• **Data extract**
● ● ● ●
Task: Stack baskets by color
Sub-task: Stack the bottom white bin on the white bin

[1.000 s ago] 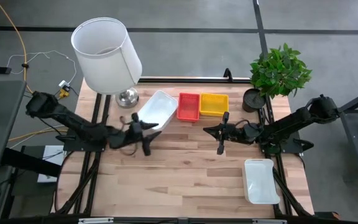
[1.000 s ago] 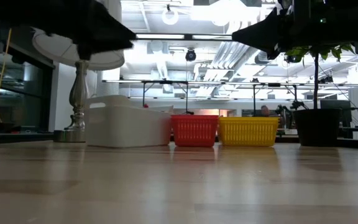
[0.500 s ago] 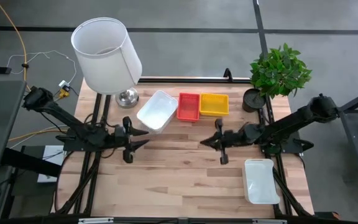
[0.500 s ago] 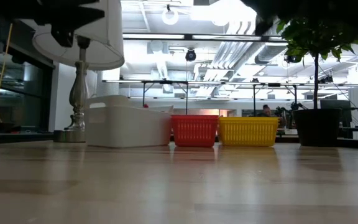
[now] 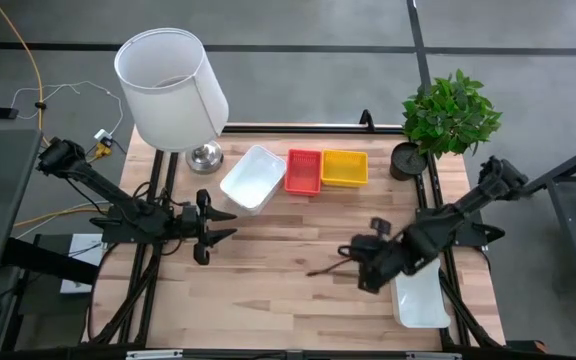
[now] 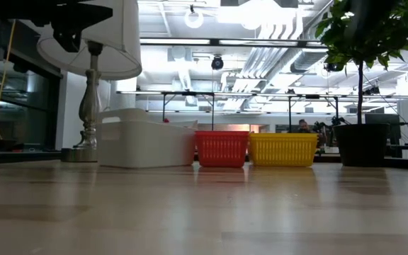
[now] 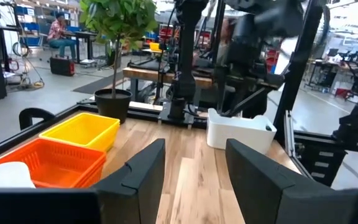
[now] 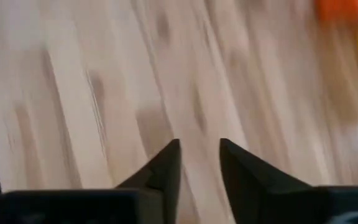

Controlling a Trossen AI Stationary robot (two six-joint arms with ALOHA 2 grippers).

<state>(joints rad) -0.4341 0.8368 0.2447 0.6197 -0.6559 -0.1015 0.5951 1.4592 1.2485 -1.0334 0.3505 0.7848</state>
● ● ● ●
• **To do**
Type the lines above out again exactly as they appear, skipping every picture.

• **Answer for this exercise**
Task: Stack baskets by color
Sub-task: Stack the bottom white bin on the white bin

[1.000 s ago] 
[1.000 s ago] 
[0.500 s ago] 
[0.500 s ago] 
[now] 
[now] 
[now] 
[now] 

Controlling a Trossen AI Stationary robot (two six-joint arms with ALOHA 2 grippers).

<state>(joints rad) -0.4341 0.8368 0.2447 0.6197 -0.6559 -0.1015 0.5951 1.4592 1.2485 -1.0334 0.3505 0.7848</state>

No further work remains on this exercise.